• [TASK DETAILS] The listing below has to be output exactly as given, less its pictures.

• [DATA EXTRACT]

══════════

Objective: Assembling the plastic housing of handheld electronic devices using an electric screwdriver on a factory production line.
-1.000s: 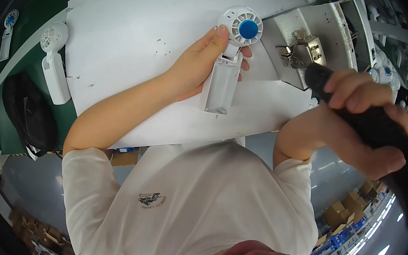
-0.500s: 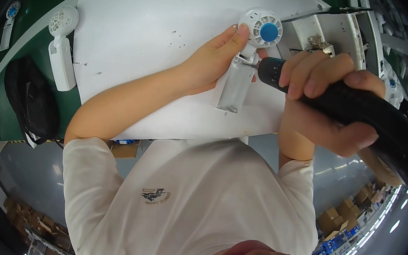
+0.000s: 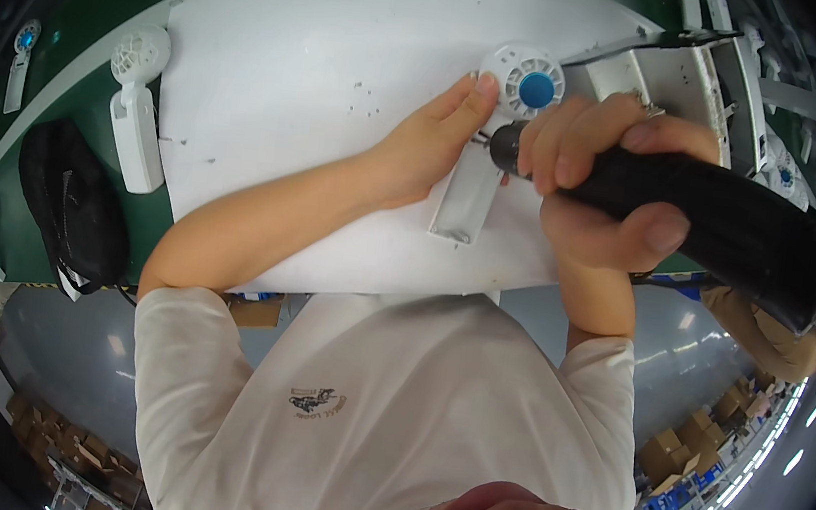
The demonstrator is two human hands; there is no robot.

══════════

• [RESULT OF THE TASK]
Objective: Assembling the plastic housing of handheld electronic devices using an electric screwdriver on a factory production line.
-1.000s: 
-0.500s: 
+0.000s: 
The demonstrator is two human hands; there is no robot.

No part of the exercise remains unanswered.